◆ **THE PROBLEM**
In the records below, find the line that contains "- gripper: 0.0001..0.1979" and the line that contains "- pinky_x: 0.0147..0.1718", then retype exactly those two lines and every line between them.

◆ **DATA EXTRACT**

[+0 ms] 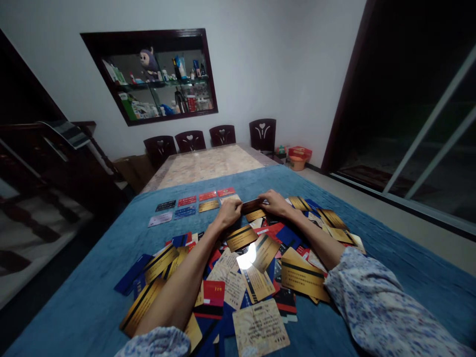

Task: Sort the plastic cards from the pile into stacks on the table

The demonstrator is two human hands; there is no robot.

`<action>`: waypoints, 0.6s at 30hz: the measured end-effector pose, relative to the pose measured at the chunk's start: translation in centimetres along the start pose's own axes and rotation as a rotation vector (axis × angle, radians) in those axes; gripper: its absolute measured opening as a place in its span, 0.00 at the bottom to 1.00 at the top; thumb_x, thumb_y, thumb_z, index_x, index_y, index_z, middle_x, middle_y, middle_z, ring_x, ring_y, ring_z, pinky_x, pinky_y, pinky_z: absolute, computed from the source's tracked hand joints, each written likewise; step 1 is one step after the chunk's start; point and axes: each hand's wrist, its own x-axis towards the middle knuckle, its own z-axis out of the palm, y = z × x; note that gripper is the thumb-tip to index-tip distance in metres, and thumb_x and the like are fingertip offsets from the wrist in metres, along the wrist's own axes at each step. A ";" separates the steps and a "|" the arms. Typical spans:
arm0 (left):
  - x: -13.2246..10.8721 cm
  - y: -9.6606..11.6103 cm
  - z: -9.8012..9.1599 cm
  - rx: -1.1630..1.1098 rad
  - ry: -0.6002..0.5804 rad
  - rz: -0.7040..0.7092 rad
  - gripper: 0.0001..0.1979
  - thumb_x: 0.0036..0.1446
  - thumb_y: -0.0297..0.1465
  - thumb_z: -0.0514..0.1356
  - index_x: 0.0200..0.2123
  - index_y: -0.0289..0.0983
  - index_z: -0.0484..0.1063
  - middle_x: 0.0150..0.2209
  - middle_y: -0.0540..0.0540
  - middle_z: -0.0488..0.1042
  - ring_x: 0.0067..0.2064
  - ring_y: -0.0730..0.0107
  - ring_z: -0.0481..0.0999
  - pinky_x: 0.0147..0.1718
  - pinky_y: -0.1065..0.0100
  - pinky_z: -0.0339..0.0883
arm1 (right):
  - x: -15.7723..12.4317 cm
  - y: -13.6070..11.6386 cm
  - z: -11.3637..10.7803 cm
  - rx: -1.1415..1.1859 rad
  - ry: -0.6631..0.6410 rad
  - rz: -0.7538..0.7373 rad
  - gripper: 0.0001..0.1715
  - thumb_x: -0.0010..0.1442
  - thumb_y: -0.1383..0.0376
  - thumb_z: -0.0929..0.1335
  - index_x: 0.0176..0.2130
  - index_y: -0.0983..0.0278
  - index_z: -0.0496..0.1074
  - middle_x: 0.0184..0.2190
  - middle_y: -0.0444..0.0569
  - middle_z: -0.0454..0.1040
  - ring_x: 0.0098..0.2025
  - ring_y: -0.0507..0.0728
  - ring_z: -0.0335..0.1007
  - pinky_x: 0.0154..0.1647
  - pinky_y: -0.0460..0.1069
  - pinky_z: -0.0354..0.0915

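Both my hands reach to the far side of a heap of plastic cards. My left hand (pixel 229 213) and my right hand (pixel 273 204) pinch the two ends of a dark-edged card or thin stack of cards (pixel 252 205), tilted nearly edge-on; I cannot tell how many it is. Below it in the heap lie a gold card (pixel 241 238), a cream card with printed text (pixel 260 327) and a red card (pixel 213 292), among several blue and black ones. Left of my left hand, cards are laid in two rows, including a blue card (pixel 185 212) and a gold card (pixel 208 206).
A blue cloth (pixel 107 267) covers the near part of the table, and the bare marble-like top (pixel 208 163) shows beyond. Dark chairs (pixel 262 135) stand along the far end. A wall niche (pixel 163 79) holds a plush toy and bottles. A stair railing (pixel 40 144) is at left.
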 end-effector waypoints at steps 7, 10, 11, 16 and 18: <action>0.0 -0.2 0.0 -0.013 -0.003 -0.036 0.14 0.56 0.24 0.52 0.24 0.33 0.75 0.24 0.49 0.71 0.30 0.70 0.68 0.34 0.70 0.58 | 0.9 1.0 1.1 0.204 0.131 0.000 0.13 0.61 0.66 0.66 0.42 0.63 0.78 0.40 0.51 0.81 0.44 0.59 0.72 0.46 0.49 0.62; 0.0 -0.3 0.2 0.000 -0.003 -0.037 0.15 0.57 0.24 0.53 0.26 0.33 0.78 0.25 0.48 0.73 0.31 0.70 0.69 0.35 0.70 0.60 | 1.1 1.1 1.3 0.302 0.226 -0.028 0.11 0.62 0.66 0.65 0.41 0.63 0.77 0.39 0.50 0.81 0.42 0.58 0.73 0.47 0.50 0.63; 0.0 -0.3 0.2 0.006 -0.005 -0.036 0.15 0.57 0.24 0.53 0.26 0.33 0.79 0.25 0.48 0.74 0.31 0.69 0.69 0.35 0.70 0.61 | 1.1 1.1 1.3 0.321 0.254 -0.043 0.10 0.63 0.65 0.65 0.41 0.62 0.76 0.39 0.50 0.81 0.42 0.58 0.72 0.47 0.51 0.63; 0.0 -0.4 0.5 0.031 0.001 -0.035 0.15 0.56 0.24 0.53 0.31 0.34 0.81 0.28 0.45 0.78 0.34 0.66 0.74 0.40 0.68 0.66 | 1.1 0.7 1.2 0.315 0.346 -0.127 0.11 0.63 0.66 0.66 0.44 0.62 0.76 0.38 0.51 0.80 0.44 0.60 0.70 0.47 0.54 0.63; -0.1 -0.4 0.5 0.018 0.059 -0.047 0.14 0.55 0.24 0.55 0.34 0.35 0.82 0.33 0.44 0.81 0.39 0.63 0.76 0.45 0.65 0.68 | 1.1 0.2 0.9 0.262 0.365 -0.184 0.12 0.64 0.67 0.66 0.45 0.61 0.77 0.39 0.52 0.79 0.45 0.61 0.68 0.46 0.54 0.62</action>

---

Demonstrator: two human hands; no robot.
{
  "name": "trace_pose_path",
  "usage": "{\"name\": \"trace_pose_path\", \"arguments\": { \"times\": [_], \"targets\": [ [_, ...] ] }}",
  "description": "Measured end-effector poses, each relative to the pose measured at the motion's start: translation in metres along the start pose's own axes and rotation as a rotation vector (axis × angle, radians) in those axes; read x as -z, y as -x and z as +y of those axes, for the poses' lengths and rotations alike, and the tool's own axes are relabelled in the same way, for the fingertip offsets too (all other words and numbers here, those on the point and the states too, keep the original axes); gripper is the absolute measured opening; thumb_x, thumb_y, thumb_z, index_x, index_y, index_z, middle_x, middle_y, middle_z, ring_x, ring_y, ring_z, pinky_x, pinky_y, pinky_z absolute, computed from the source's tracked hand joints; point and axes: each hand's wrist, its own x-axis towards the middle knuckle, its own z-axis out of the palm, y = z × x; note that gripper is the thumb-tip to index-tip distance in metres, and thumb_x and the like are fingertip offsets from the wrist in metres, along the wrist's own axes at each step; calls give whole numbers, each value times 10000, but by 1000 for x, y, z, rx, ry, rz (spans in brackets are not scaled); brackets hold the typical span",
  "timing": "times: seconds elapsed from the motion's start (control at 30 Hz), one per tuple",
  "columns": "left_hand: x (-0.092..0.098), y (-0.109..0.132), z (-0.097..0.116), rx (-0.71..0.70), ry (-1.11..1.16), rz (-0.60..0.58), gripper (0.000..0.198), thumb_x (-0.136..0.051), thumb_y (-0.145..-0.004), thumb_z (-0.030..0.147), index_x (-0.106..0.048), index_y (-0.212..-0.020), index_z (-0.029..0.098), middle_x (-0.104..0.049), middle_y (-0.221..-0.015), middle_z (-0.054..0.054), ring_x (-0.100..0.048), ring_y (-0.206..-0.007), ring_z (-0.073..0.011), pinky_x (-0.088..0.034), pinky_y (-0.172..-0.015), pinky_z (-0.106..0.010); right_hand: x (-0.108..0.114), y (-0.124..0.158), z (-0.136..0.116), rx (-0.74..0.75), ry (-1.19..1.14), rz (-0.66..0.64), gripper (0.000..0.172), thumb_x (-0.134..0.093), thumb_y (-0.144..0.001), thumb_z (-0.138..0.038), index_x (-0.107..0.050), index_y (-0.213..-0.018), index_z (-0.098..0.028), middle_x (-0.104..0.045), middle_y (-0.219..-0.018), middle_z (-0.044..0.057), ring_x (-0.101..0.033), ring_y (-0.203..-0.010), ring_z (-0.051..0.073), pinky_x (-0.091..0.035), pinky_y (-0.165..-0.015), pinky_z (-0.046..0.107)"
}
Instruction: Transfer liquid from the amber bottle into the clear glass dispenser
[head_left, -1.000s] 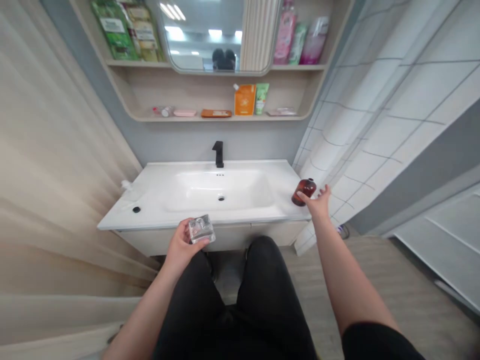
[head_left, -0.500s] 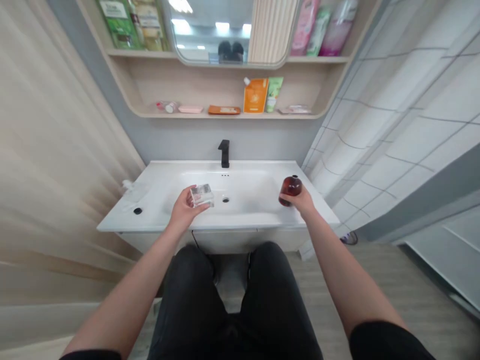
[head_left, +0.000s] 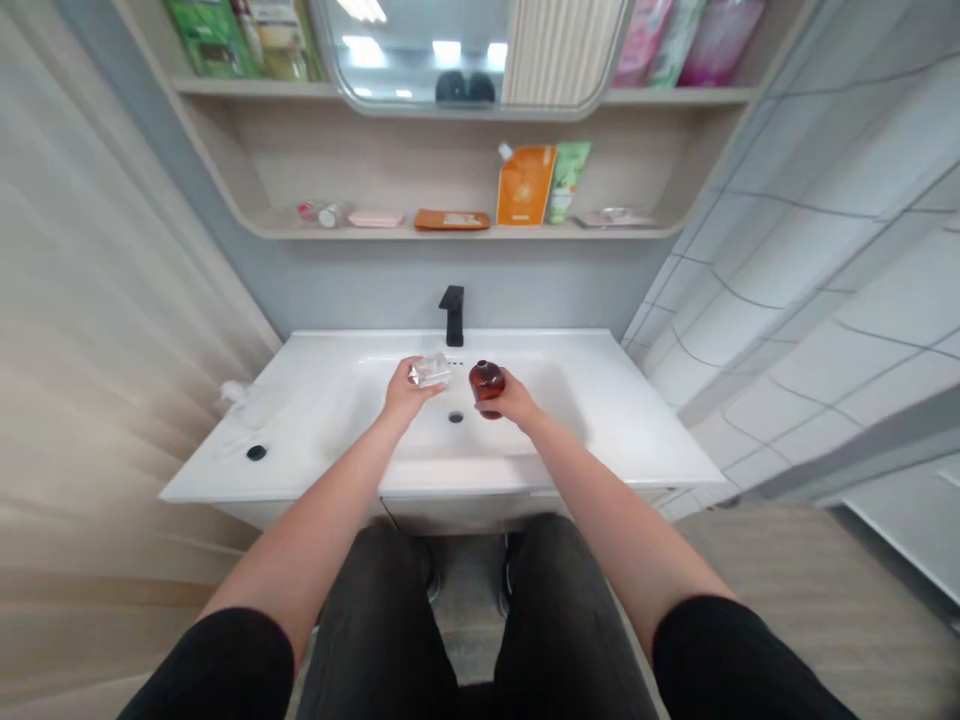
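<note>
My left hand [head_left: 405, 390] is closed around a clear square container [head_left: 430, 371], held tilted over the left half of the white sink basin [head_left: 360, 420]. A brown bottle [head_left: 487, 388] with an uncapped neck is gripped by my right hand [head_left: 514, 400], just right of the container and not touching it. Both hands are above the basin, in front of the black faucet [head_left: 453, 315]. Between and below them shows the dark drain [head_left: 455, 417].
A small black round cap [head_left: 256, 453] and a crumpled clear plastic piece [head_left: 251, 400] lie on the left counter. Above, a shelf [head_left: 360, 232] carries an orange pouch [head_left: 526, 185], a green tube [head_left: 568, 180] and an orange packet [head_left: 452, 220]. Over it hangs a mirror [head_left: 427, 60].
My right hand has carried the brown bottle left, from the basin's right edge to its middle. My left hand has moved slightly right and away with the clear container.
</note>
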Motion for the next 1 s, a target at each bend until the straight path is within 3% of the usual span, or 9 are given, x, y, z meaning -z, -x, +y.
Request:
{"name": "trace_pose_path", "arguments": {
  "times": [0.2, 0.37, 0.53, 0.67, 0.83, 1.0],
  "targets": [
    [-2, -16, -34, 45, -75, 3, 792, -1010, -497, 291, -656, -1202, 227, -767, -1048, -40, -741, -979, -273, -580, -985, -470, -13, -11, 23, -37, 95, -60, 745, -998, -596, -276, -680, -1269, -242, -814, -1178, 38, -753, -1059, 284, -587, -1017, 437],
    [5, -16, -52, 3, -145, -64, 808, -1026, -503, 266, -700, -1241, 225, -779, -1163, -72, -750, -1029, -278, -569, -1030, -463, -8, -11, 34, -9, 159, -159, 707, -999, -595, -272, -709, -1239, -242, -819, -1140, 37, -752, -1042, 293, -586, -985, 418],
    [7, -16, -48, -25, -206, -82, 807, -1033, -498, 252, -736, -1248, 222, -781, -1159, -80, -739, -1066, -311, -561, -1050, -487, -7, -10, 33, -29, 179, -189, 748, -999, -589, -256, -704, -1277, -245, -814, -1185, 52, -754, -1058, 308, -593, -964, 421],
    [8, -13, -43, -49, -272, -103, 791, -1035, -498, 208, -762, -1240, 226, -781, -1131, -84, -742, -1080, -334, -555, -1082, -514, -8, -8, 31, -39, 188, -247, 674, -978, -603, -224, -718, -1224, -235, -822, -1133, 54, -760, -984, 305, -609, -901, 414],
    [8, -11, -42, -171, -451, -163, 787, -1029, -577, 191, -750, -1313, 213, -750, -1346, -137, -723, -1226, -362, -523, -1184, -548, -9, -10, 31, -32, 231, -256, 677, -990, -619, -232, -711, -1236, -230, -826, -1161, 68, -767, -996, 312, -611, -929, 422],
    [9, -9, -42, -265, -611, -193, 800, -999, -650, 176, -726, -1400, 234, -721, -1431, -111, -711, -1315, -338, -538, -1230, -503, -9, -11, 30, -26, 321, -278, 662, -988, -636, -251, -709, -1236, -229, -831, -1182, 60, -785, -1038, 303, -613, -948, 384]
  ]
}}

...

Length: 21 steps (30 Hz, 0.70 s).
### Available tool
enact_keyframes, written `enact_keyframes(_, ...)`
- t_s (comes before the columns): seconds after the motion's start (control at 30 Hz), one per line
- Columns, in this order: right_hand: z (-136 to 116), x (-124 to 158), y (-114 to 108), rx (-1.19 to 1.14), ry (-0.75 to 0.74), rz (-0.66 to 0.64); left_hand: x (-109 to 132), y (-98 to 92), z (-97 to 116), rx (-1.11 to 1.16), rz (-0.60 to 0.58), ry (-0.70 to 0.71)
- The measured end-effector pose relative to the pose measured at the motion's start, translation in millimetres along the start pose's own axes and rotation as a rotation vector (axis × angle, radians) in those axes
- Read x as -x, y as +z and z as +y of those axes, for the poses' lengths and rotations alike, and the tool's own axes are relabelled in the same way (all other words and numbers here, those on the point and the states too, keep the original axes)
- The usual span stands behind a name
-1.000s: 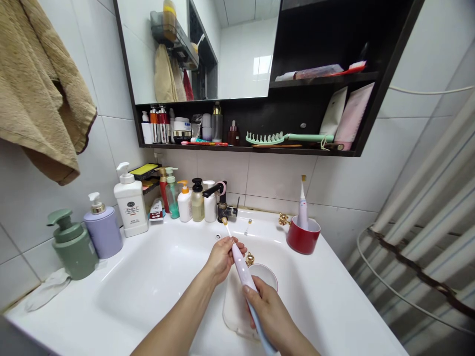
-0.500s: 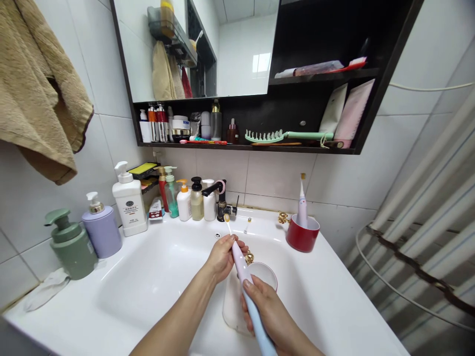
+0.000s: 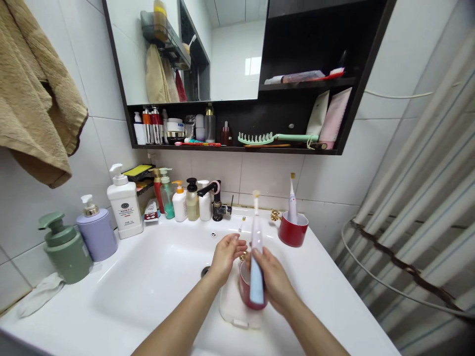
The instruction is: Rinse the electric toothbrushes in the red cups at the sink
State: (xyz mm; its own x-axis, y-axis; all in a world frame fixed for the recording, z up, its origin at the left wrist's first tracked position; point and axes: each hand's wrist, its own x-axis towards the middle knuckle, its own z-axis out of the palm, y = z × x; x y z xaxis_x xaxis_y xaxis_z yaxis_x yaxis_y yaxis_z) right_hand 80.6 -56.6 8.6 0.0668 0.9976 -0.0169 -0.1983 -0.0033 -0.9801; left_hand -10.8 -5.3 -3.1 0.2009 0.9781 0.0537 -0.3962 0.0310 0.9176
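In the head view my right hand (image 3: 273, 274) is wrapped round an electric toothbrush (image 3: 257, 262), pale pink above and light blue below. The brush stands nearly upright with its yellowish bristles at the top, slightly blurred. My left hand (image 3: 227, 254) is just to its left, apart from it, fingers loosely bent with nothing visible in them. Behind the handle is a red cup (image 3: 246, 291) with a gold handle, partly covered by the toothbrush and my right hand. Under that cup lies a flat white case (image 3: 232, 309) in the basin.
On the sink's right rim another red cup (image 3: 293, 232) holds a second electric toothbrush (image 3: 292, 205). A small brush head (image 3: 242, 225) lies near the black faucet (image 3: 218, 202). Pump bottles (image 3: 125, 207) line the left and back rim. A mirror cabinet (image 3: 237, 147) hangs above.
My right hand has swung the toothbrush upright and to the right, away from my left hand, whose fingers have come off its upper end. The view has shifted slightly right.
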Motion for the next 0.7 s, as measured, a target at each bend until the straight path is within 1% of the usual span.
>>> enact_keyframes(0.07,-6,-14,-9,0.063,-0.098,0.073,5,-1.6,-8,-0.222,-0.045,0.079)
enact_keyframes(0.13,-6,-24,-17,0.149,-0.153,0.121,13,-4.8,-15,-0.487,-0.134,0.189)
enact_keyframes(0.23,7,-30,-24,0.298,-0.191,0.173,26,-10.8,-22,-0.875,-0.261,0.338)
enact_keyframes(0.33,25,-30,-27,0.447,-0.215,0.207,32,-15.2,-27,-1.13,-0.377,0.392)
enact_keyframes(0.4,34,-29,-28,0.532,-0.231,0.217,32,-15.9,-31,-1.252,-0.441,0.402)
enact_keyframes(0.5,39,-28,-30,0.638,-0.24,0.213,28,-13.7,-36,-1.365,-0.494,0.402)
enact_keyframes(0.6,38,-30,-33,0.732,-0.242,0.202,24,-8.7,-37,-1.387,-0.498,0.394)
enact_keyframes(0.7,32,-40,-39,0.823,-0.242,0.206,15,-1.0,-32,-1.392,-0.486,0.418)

◆ **WRITTEN RESPONSE**
  - gripper: 0.0001..0.1979
  - thumb_x: 0.0036..0.1446
  - thumb_y: -0.0297..0.1465
  - thumb_z: -0.0514..0.1356
  - index_x: 0.0200..0.2123
  - index_y: -0.0289..0.0983
  - index_z: -0.0484..0.1063
  - middle_x: 0.0150..0.2209
  - middle_y: -0.0540..0.0540
  - middle_z: -0.0488..0.1042
  - ring_x: 0.0067..0.2064
  - ring_y: -0.0730..0.0107
  - ring_z: -0.0481..0.0999
  - pinky_x: 0.0147..0.1718

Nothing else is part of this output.